Among the lines below, keep only those from the one containing "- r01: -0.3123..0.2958" through the one containing "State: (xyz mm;", and reproduce them exactly.

=== Section Start ===

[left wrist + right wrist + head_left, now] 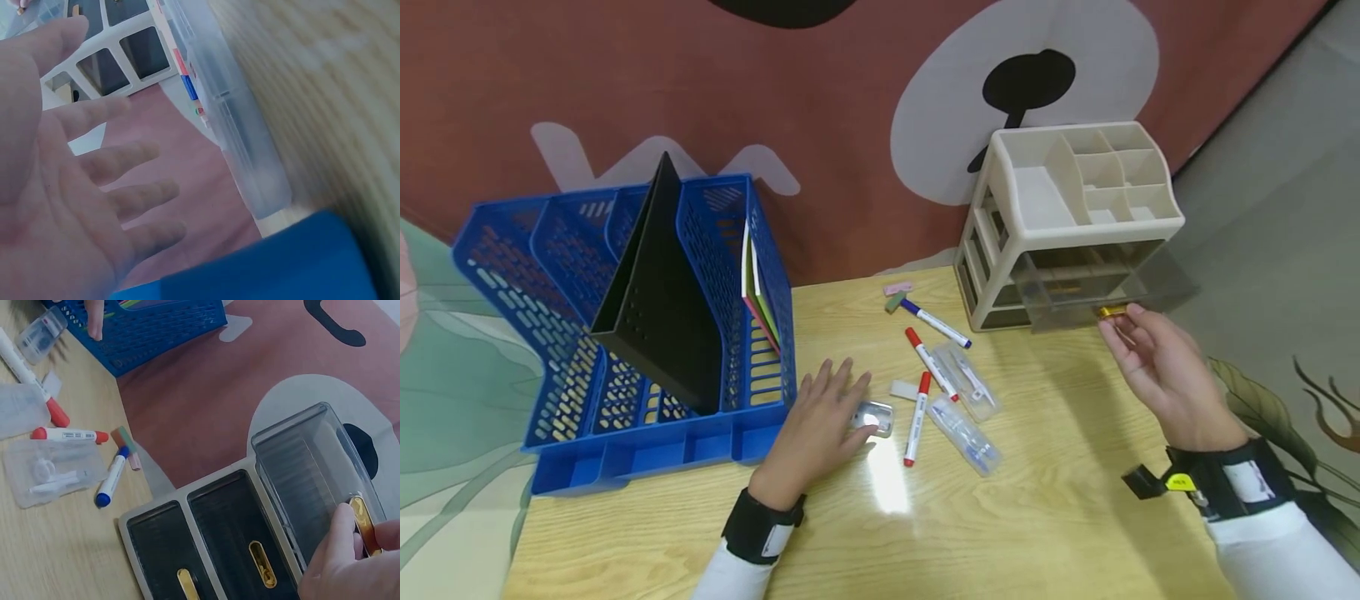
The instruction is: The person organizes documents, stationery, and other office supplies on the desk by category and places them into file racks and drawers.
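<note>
My right hand [1168, 379] pinches the gold handle [364, 522] of a clear drawer [1063, 312]. This top drawer stands pulled out from a cream desktop drawer unit [1011, 258], and in the right wrist view the fingers curl round its handle. My left hand [820, 421] has its fingers spread, beside a small clear plastic case [882, 418] and the front right corner of a blue file rack [767, 437]. The left wrist view shows the open palm with nothing in it.
Red-capped markers [917, 421], a blue-capped marker [942, 325], clear cases [966, 437], a white eraser [904, 389] and small green [894, 302] and pink blocks [898, 288] lie between the hands. The rack holds a black folder [677, 317] and thin booklets [752, 287].
</note>
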`<action>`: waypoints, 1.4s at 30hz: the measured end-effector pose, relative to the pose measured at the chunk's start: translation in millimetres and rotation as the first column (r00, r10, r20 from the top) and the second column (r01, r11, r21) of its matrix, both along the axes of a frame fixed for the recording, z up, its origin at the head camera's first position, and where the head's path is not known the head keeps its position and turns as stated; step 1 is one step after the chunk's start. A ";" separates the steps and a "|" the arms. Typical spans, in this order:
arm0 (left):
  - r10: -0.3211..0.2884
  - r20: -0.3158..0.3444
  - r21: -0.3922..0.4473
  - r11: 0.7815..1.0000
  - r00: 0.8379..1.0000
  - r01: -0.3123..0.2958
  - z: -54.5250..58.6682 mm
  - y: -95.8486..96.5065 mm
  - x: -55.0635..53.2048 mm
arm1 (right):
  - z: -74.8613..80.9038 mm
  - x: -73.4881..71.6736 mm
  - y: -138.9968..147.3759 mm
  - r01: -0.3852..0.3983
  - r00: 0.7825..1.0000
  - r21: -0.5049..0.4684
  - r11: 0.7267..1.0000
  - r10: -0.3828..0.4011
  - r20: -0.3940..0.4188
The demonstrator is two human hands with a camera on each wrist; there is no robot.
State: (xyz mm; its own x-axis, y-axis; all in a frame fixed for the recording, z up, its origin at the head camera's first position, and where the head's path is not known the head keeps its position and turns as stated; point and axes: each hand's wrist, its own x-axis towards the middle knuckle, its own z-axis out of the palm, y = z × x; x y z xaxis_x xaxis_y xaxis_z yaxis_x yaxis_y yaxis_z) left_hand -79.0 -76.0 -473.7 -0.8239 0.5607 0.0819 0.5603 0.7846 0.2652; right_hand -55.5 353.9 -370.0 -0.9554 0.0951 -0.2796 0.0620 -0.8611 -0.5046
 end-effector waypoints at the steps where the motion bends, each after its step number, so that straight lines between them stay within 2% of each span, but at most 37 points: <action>1: 0.003 0.004 0.001 1.000 1.000 -0.003 0.4 -0.9 0.3 | -0.5 1.1 0.2 -0.003 1.000 0.009 1.000 0.003 -0.001; 7: 0.026 0.032 0.007 1.000 0.999 -0.027 2.5 -4.1 1.6 | -2.7 7.5 -0.4 -0.015 1.000 0.084 0.996 0.014 0.019; 11: 0.034 0.040 0.007 0.999 0.999 -0.035 2.9 -4.8 1.5 | -4.9 11.8 -1.4 -0.023 1.000 0.094 0.995 0.023 0.004; 16: 0.038 0.058 0.001 0.999 0.998 -0.038 3.8 -5.0 1.3 | -11.6 21.0 -3.2 -0.054 0.994 0.103 0.993 0.063 -0.092; 21: 0.037 0.060 -0.004 0.999 0.998 -0.036 5.9 -5.0 0.7 | -24.7 28.6 -7.6 -0.088 0.979 0.112 0.990 0.107 -0.172; 25: 0.029 0.056 0.000 1.000 0.998 -0.029 6.4 -4.0 0.0 | -37.9 32.5 -13.9 -0.162 0.948 0.209 0.964 0.211 -0.240; 29: 0.015 0.051 0.005 1.000 0.999 -0.016 6.9 -0.9 1.3 | -49.3 33.3 -24.1 -0.223 0.905 0.321 0.920 0.318 -0.282; 31: 0.005 0.047 0.010 1.000 0.999 -0.006 7.5 1.6 2.7 | -53.8 32.3 -30.8 -0.246 0.893 0.360 0.900 0.355 -0.277; 34: -0.017 0.039 0.023 1.000 0.999 0.016 8.0 7.4 4.8 | -59.0 29.1 -41.9 -0.269 0.888 0.423 0.865 0.393 -0.239; 36: -0.042 0.033 0.025 0.999 0.999 0.041 8.0 12.0 6.2 | -61.6 25.7 -49.6 -0.276 0.891 0.481 0.832 0.410 -0.197; 39: -0.083 0.025 0.011 0.997 0.996 0.082 7.2 19.3 7.9 | -64.8 18.6 -62.3 -0.280 0.898 0.597 0.752 0.425 -0.114; 42: -0.111 0.021 -0.001 0.994 0.994 0.111 6.2 25.5 10.1 | -69.4 9.3 -77.5 -0.292 0.902 0.712 0.639 0.430 -0.016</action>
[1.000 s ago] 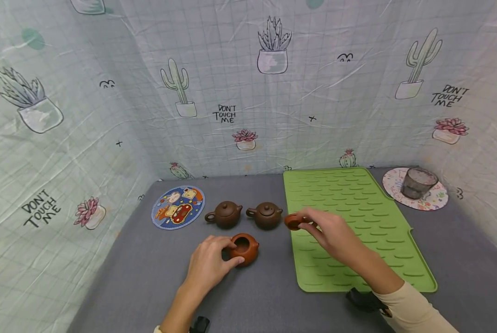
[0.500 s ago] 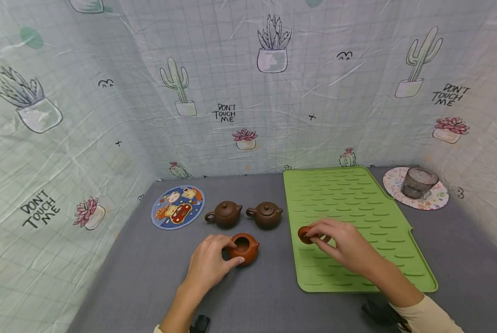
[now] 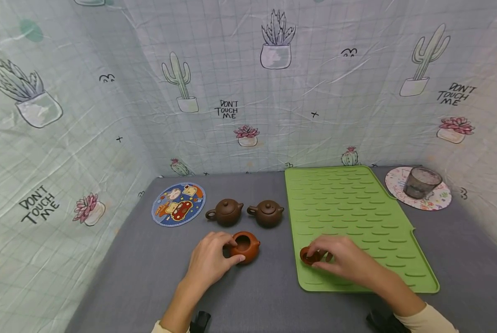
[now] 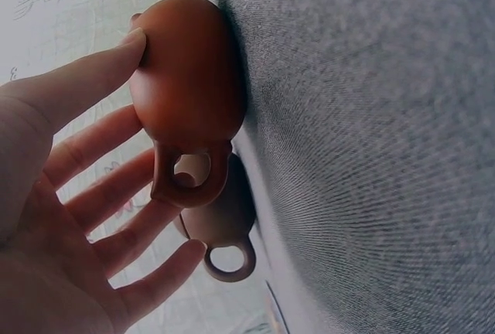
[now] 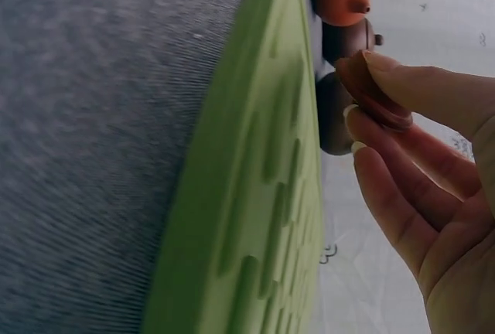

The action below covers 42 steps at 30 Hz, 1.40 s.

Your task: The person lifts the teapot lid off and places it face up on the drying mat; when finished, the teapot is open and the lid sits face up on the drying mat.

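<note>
A reddish-brown teapot point(image 3: 251, 251) stands lidless on the grey table, its round mouth facing up and its spout to the right. My left hand point(image 3: 210, 258) grips it from the left, thumb and fingertips at the mouth's rim. In the left wrist view the thumb presses the pot's body point(image 4: 189, 71), and the loop handle point(image 4: 193, 179) shows below. My right hand point(image 3: 343, 257) pinches the matching teapot lid point(image 5: 375, 98) between thumb and fingers. The lid is tilted, its hollow underside showing in the head view, low over the left front of the green mat point(image 3: 335, 212).
Two dark brown teapots with lids on, one at left point(image 3: 226, 213) and one at right point(image 3: 267, 214), stand behind the reddish-brown one. A blue cartoon coaster point(image 3: 169, 222) lies far left. At the back right, a dark glass point(image 3: 420, 184) sits on a floral coaster point(image 3: 394, 178). A printed curtain point(image 3: 315, 92) surrounds the table.
My right hand has carried the lid from the mat's left edge toward me and slightly right over the mat, lowering it. My left hand still holds the teapot in the same place.
</note>
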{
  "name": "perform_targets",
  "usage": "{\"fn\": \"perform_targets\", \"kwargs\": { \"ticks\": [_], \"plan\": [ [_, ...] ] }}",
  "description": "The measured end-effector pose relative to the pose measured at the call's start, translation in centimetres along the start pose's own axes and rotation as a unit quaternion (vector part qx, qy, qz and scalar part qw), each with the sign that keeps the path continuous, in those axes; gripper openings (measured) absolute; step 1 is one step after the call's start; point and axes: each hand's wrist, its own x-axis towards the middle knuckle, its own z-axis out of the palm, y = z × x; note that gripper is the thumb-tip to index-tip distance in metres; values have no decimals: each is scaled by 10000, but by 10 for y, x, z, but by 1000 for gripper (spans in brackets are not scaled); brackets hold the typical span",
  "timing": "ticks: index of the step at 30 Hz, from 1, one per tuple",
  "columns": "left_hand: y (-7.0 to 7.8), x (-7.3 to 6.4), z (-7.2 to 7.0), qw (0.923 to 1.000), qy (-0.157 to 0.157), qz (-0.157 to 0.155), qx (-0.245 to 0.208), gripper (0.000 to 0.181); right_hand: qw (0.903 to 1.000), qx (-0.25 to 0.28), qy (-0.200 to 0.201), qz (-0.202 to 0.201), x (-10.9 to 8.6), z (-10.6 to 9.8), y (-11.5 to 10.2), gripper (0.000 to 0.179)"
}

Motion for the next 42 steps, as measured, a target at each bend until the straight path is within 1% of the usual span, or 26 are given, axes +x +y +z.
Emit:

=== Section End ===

— Exercise output —
  - r01: -0.3123..0.2958
  - z: -54.5250..58.6682 mm
  - y: -95.8486..96.5065 mm
  - x: -55.0635..53.2048 mm
arm1 (right):
  - z: -74.8613..80.9038 mm
  - x: -73.4881..71.6736 mm
  - y: -138.9968..147.3759 mm
  - r01: -0.3852..0.3983
  - r00: 0.7825..1.0000
  - r21: -0.5049..0.4684
  - r11: 0.7267..1.0000
  - r10: -0.3828..0.4011
  - r20: -0.3940..0.4188
The demonstrator is two human hands with a camera on each wrist; there is no robot.
State: (xyz mm; its own x-axis, y-axis; all in a frame fixed for the recording, z up, its origin at the head camera's first position, and where the head's path is not known the head keeps its position and turns as stated; point and axes: each hand's wrist, its own x-axis towards the middle knuckle, its own z-axis out of the palm, y = z × x; x y z xaxis_x xaxis_y xaxis_z yaxis_x yaxis_y yaxis_z) left_hand -79.0 -76.0 -473.7 -0.8239 0.5607 0.0819 0.5603 0.7846 0.2652; right_hand -55.5 353.9 -370.0 -0.9554 0.0951 -0.2796 0.0620 -0.8611 -0.5046

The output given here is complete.